Nanotechnology Now

Our NanoNews Digest Sponsors
Heifer International



Home > Press > Infrared light visualizes nanoscale strain fields

Figure: Infrared visualization of nanocrack evolution. a) Topography of triangular indents (depressions) at the surface of a SiC crystal. Indentation was performed by pressing a sharp diamond tip into the crystal surface. With increasing force F, the depression becomes larger and deeper. b) The infrared near-field images recorded at about 10 m wavelength clearly show the regions around the indent where the crystal lattice is compressed (bright) or stretched (dark). Because of the exceptional high spatial resolution, the images reveal the onset and formation of nanoscale cracks (marked by dashed blue circlse) when the indentation force is increased.
Copyright: Andreas Huber, Max Planck Institute of Biochemistry, Martinsried
Figure: Infrared visualization of nanocrack evolution. a) Topography of triangular indents (depressions) at the surface of a SiC crystal. Indentation was performed by pressing a sharp diamond tip into the crystal surface. With increasing force F, the depression becomes larger and deeper. b) The infrared near-field images recorded at about 10 m wavelength clearly show the regions around the indent where the crystal lattice is compressed (bright) or stretched (dark). Because of the exceptional high spatial resolution, the images reveal the onset and formation of nanoscale cracks (marked by dashed blue circlse) when the indentation force is increased. Copyright: Andreas Huber, Max Planck Institute of Biochemistry, Martinsried

Abstract:
A joint team of researchers at CIC nanoGUNE (San Sebastian, Spain) and the Max Planck Institutes of Biochemistry and Plasma Physics (Munich, Germany) report the non-invasive and nanoscale resolved infrared mapping of strain fields in semiconductors. The method, which is based on near-field microscopy, opens new avenues for analyzing mechanical properties of high-performance materials or for contact-free mapping of local conductivity in strain-engineered electronic devices (Nature Nanotechnology, advanced online publication, 11 Jan. 2009).

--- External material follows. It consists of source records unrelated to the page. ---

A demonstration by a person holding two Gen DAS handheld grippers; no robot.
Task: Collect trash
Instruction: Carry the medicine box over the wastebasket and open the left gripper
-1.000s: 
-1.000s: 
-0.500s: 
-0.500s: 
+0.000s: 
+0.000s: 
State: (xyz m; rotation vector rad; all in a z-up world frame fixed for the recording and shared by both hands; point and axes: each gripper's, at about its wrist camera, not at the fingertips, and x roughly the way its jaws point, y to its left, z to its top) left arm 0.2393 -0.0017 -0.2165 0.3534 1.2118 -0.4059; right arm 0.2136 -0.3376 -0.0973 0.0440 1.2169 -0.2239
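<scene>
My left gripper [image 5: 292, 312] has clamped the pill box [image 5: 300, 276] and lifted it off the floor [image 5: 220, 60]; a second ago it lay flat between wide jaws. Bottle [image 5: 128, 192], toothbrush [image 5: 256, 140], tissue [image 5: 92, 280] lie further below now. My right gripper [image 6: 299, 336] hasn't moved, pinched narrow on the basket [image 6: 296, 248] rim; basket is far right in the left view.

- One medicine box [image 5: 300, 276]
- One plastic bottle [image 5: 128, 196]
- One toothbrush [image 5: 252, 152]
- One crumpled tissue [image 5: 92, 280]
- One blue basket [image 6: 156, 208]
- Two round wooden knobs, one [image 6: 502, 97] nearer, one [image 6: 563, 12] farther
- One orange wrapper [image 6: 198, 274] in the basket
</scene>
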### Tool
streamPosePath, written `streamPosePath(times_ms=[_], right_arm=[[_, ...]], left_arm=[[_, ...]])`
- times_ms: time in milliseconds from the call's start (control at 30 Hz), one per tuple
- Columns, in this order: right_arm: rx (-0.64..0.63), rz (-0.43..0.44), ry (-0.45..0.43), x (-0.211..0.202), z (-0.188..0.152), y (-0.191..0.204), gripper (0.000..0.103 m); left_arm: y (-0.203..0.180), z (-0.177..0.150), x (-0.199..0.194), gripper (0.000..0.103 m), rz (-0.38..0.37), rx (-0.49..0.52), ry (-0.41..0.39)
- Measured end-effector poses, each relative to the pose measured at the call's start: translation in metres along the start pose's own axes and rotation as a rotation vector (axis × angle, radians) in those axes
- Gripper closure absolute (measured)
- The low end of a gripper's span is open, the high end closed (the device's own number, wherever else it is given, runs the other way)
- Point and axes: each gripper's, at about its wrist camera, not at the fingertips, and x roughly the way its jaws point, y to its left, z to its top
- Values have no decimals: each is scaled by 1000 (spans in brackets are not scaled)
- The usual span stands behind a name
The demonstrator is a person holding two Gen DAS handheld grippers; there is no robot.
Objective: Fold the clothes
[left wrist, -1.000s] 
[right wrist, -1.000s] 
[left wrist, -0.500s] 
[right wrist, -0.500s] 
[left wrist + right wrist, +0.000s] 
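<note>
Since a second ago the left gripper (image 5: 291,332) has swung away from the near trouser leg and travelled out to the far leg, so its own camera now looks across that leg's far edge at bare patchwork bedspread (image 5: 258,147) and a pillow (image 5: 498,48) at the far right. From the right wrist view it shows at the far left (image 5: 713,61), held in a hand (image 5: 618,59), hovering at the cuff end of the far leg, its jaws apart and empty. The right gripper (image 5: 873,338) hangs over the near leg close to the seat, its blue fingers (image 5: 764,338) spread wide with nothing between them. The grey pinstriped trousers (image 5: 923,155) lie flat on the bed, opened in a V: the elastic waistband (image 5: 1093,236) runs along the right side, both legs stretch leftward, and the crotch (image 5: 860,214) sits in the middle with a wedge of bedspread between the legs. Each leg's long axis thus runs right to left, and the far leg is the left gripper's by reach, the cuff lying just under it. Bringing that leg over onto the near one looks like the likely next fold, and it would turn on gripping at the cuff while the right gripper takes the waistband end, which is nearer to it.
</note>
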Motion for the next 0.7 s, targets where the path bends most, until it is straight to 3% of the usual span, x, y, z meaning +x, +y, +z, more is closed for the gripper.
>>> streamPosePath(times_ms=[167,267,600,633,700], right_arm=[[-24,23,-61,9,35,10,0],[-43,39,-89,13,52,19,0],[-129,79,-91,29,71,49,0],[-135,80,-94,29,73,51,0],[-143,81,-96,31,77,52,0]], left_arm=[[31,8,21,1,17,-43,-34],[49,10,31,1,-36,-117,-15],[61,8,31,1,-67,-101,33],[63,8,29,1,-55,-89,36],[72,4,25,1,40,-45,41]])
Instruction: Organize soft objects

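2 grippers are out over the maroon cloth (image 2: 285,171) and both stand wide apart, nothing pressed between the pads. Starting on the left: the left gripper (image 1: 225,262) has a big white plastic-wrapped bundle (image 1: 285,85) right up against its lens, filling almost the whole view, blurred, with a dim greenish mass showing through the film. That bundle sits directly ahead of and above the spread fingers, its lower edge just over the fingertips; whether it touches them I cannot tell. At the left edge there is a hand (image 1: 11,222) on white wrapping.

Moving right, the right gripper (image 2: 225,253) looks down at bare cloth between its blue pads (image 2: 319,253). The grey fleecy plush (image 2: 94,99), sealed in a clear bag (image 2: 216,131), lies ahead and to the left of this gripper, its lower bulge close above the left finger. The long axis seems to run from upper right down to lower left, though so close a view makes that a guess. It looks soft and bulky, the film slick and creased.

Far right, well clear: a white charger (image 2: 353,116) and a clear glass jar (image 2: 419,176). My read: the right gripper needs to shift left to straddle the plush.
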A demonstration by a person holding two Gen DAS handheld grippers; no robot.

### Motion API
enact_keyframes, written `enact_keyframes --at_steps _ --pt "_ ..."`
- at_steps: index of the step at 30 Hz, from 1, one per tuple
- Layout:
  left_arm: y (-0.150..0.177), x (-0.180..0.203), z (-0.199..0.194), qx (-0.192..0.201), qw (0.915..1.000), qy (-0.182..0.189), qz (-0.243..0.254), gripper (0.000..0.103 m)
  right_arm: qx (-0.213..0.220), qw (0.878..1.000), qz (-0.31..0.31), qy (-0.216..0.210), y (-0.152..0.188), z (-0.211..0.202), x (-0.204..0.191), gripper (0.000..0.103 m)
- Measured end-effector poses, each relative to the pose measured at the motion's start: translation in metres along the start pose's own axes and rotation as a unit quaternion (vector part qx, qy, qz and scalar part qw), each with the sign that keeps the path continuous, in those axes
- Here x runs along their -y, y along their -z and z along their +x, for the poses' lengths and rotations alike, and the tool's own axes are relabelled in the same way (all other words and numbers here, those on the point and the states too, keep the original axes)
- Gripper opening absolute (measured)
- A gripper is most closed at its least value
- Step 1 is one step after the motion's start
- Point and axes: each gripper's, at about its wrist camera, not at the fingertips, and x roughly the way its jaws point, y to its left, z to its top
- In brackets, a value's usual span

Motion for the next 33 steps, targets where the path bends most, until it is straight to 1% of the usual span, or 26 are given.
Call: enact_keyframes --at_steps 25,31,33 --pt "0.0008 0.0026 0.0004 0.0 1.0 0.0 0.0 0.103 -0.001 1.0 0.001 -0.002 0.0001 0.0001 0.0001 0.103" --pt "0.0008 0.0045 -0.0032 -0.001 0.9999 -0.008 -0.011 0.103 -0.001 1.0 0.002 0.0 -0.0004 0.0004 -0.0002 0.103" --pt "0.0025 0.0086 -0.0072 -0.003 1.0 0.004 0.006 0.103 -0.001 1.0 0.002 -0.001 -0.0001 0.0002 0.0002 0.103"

Infrared light visualizes nanoscale strain fields

Germany | Posted on January 15th, 2009

Visualizing strain at length scales below 100 nm is a key requirement in modern metrology because strain determines the mechanical and electrical properties of high-performance ceramics or modern electronic devices, respectively. The non-invasive mapping of strain with nanoscale spatial resolution, however, is still a challenge.

A promising route for highly sensitive and non-invasive mapping of nanoscale material properties is scattering-type Scanning Near-field Optical Microscopy (s-SNOM). Part of the team had pioneered this technique over the last decade, enabling chemical recognition of nanostructures and mapping of local conductivity in industrial semiconductor nanodevices. The technique makes use of extreme light concentration at the sharp tip of an Atomic Force Microscope (AFM), yielding nanoscale resolved images at visible, infrared and terahertz frequencies. The s-SNOM thus breaks the diffraction barrier throughout the electromagnetic spectrum and with its 20 nm resolving power matches the needs of modern nanoscience and technology.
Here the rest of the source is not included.